A fronte di ciò, l’Istante ALFA ha interpellato l’Amministrazione finanziaria al fine di comprendere se fosse possibile ottenere in Italia il riconoscimento del credito per le imposte accertate in Kazakistan.
Ebbene, l’Agenzia delle Entrate dopo aver premesso che ai fini del riconoscimento del credito nello Stato di residenza (nel caso di specie l'Italia), occorre verificare che l'imposizione applicata dall'altro Stato contraente (nel caso di specie il Kazakistan) sia conforme al Trattato, ha precisato come l'articolo 7, paragrafo 1, della Convenzione in vigore tra Italia e Kazakistan, nel ripartire la potestà impositiva tra gli Stati contraenti, stabilisca che gli utili di un'impresa di uno Stato contraente sono imponibili soltanto in detto Stato, a meno che l'impresa non svolga la sua attività nell'altro Stato contraente per mezzo di una stabile organizzazione, ivi situata. Se l'impresa svolge in tal modo la sua attività, gli utili dell'impresa sono imponibili nell'altro Stato ma soltanto nella misura in cui detti utili sono attribuibili alla stabile organizzazione.
Ne consegue che, poiché nel caso di specie, gli utili non sono imputabili alla stabile organizzazione come chiarito dall’Istante, trova applicazione la regola della potestà impositiva esclusiva in capo allo Stato di residenza dell'impresa (l’Italia).
Pertanto, chiarisce l’Agenzia delle Entrate, poiché la pretesa impositiva avanzata dall'Amministrazione finanziaria kazaka non è conforme alla Convenzione contro le doppie imposizioni conclusa con l'Italia, ciò comporta che, da parte italiana, non può essere riconosciuto il credito d'imposta ammesso dall'articolo 23 del Trattato, poiché il rimedio alla doppia imposizione presuppone che gli Stati contraenti esercitino il rispettivo potere di tassazione nei casi e secondo le modalità prescritte dalle previsioni convenzionali.

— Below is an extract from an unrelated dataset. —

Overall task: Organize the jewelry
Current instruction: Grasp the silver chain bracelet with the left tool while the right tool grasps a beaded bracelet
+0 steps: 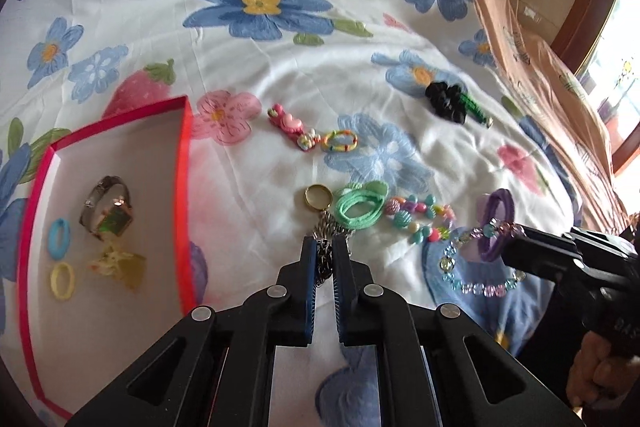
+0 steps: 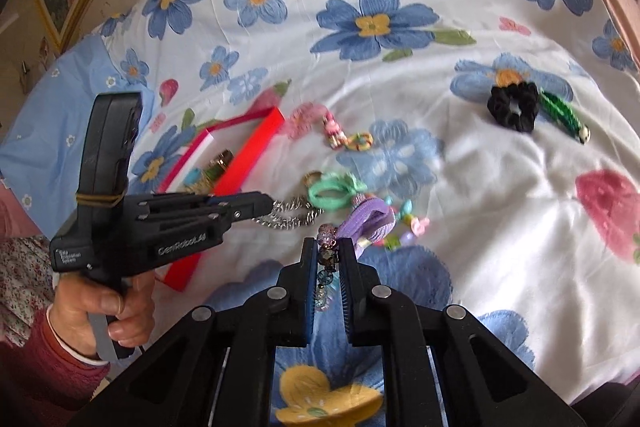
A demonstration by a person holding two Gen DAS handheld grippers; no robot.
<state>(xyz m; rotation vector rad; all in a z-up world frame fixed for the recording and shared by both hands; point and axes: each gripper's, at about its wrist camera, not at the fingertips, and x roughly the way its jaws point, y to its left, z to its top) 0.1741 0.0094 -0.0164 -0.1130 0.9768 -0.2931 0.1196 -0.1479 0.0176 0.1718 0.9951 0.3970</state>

L’unico rimedio eventualmente esperibile per rimediare alla doppia imposizione può consistere nella richiesta di rimborso da rivolgere alle autorità kazake ovvero nella richiesta di apertura di una procedura amichevole ai sensi dell'articolo 25 del Trattato, lamentando un'imposizione non conforme alle disposizioni convenzionali.
La risposta fornita dall’Amministrazione finanziaria, sebbene in linea con quanto ritenuto nella precedente circolare n. 9 del 2015 “Disciplina del credito d’imposta per i redditi prodotti all’estero” laddove era stato chiarito che il diritto al credito viene riconosciuto in riferimento a qualsiasi elemento di reddito che lo Stato della fonte ha assoggettato ad imposizione, purché l’assoggettamento ad imposizione sia conforme alla specifica Convenzione applicabile, non è condivisibile. Ed infatti, laddove “si pone un problema di qualificazione del reddito” agli effetti dell’applicazione di una convenzione internazionale contro la doppia imposizione, in mancanza di un’apposita definizione prevista dalla medesima convenzione, trova applicazione il principio stabilito dall’art. 3, comma 2, del Modello di convenzione OCSE, cui è conforme anche la convenzione Italia-Kazakistan, in forza del quale “la definizione … deve essere rinvenuta, ai fini dell’applicazione convenzionale, nello stato della fonte” (così Cass., sez. Tributaria, 29 settembre 2006, n. 21220; nello stesso senso anche Cass., sez. Tributaria, 25 marzo 2004, n. 6038).